* [YOUR OBJECTIVE] Quote the data exactly, first line to the line containing "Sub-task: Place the", with no pictures.

* [INFORMATION SHOWN]
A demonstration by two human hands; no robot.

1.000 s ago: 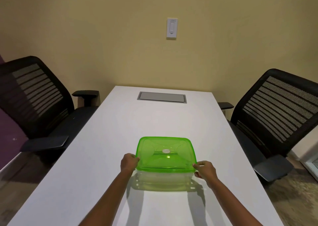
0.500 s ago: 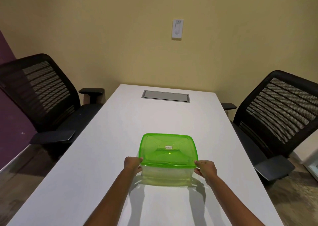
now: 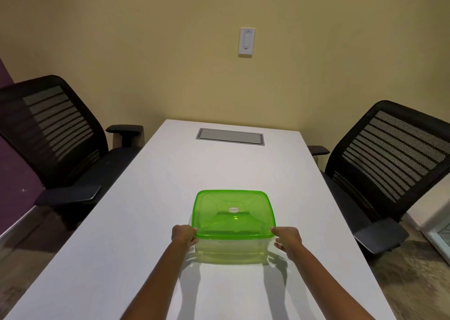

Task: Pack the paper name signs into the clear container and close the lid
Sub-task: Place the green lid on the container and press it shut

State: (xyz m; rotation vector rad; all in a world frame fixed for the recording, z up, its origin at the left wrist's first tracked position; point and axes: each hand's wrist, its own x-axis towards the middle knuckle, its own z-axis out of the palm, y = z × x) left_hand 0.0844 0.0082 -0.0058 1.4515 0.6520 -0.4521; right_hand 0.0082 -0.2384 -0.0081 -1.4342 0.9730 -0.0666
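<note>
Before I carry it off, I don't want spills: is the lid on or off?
On. The green lid covers the container all round, both hands at its front corners. Whether it is snapped tight, cannot tell.

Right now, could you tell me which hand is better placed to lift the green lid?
Neither clearly: the left hand and right hand grip the near corners of the green lid symmetrically. Probably lift with both together.

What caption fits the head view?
Both hands, left and right, grip a clear container with green lid on a white table.
</note>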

* [RESULT FOR THIS EXERCISE]
A demonstration by two human hands; no robot.

1.000 s ago: 
0.500 s ago: 
now: 

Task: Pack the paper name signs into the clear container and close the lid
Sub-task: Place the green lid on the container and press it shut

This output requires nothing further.